§ EXERCISE: Please give back the listing exactly, without any of its pictures.

§ PROVIDED MATERIAL:
======

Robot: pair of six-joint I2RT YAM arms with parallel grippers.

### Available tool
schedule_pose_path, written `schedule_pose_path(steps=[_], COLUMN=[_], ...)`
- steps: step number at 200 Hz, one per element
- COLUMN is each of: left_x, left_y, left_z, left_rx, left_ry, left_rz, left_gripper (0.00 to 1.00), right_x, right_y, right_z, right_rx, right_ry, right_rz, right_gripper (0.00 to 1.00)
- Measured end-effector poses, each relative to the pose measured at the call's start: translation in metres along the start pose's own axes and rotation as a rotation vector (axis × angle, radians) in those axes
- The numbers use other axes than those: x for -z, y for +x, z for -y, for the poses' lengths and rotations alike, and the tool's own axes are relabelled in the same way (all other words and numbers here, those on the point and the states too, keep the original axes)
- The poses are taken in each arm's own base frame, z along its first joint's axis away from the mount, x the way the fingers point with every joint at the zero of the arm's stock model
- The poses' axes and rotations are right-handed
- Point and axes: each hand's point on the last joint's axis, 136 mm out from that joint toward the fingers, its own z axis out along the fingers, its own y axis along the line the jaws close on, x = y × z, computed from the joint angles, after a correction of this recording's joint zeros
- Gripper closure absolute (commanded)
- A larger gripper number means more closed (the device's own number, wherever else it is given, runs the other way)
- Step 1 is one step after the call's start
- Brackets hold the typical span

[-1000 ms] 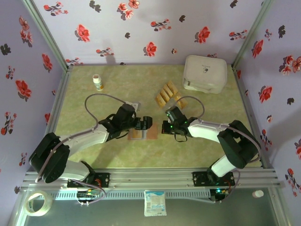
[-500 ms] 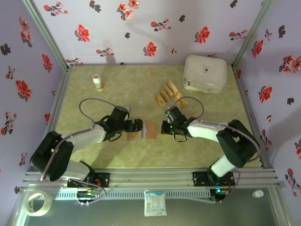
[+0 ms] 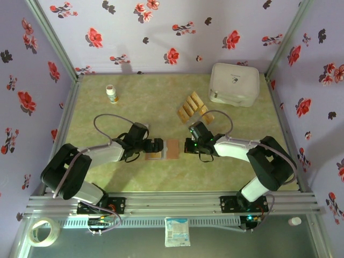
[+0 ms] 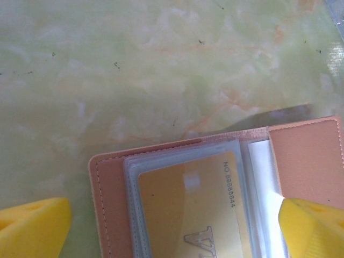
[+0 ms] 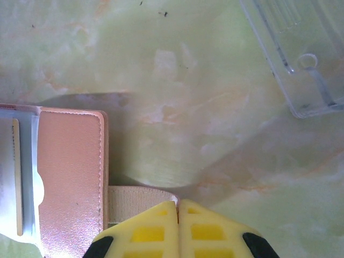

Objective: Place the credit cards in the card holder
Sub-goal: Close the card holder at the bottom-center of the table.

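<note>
The card holder point(image 3: 172, 148) lies open on the table between my two grippers, reddish-brown outside with clear sleeves inside. One tan-orange credit card point(image 4: 188, 209) sits in a sleeve of its left half. Several more credit cards point(image 3: 192, 106) lie in a loose row further back. My left gripper point(image 3: 157, 145) hovers open over the left half, its yellow fingertips point(image 4: 32, 228) wide apart on either side of the sleeved card. My right gripper point(image 5: 178, 207) is shut on the pale elastic strap point(image 5: 134, 199) at the holder's right edge, beside the brown flap point(image 5: 70, 177).
A big white rounded box point(image 3: 234, 83) stands at the back right. A small white bottle point(image 3: 112, 94) stands at the back left. A clear plastic tray point(image 5: 293, 59) lies on the green marbled table point(image 3: 134, 174) beyond the holder.
My left gripper has pulled back to the left, off the holder's right half and over its left half. The right gripper and the holder have stayed put.
</note>
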Motion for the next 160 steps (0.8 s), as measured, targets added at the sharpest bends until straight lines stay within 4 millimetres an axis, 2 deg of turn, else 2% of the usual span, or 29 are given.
schedule_pose_path(steps=[134,160], left_x=[-0.001,0.004], left_y=[-0.002,-0.007], left_z=[0.017,0.021], left_rx=[0.002,0.004], left_ry=[0.090,0.106], left_rz=[-0.005,0.012], left_gripper=[0.01,0.01], right_x=[-0.003,-0.004], right_y=[0.001,0.002], right_z=[0.000,0.001], right_rx=[0.001,0.001], right_ry=[-0.001,0.001], right_rz=[-0.006,-0.009], right_gripper=[1.00,1.00])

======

§ RESULT OF THIS EXERCISE:
Robot: pair of six-joint I2RT YAM arms with parallel grippers.

### Available tool
schedule_pose_path, written `schedule_pose_path(steps=[_], COLUMN=[_], ...)`
- steps: step number at 200 Hz, one per element
- COLUMN is each of: left_x, left_y, left_z, left_rx, left_ry, left_rz, left_gripper (0.00 to 1.00), right_x, right_y, right_z, right_rx, right_ry, right_rz, right_gripper (0.00 to 1.00)
- Measured end-effector poses, each relative to the pose measured at the call's start: translation in metres along the start pose's own axes and rotation as a rotation vector (axis × angle, radians) in those axes
- The numbers use other axes than those: x for -z, y for +x, z for -y, for the poses' lengths and rotations alike, and the tool's own axes are relabelled in the same way (all other words and numbers here, those on the point and the states too, keep the original axes)
- The poses are taken in each arm's own base frame, z along its first joint's axis away from the mount, x the way the fingers point with every joint at the zero of the arm's stock model
- The poses' axes and rotations are right-handed
- Point and axes: each hand's point on the last joint's axis, 136 mm out from that joint toward the fingers, its own z axis out along the fingers, its own y axis along the line the jaws close on, x = y × z, computed from the joint angles, after a correction of this recording's joint zeros
- Gripper closure absolute (commanded)
- A larger gripper number means more closed (the device's own number, wherever else it is given, runs the other way)
- Step 1 is one step after the call's start
- Brackets hold the typical span

[-1000 ms] 
[-500 ms] 
[+0 ms] 
[+0 ms] 
[+0 ms] 

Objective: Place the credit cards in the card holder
Sub-goal: Close the card holder at the bottom-center of the table.

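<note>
The card holder point(image 3: 172, 148) lies open on the table between my two grippers, reddish-brown outside with clear sleeves inside. One tan-orange credit card point(image 4: 188, 209) sits in a sleeve of its left half. Several more credit cards point(image 3: 192, 106) lie in a loose row further back. My left gripper point(image 3: 157, 145) hovers open over the left half, its yellow fingertips point(image 4: 32, 228) wide apart on either side of the sleeved card. My right gripper point(image 5: 178, 207) is shut on the pale elastic strap point(image 5: 134, 199) at the holder's right edge, beside the brown flap point(image 5: 70, 177).
A big white rounded box point(image 3: 234, 83) stands at the back right. A small white bottle point(image 3: 112, 94) stands at the back left. A clear plastic tray point(image 5: 293, 59) lies on the green marbled table point(image 3: 134, 174) beyond the holder.
My left gripper has pulled back to the left, off the holder's right half and over its left half. The right gripper and the holder have stayed put.
</note>
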Motion for the next 160 steps (0.8 s), as measured, targets added at the sharpest bends until straight lines stay within 4 millimetres an axis, 2 deg of turn, else 2% of the usual span, or 29 are given.
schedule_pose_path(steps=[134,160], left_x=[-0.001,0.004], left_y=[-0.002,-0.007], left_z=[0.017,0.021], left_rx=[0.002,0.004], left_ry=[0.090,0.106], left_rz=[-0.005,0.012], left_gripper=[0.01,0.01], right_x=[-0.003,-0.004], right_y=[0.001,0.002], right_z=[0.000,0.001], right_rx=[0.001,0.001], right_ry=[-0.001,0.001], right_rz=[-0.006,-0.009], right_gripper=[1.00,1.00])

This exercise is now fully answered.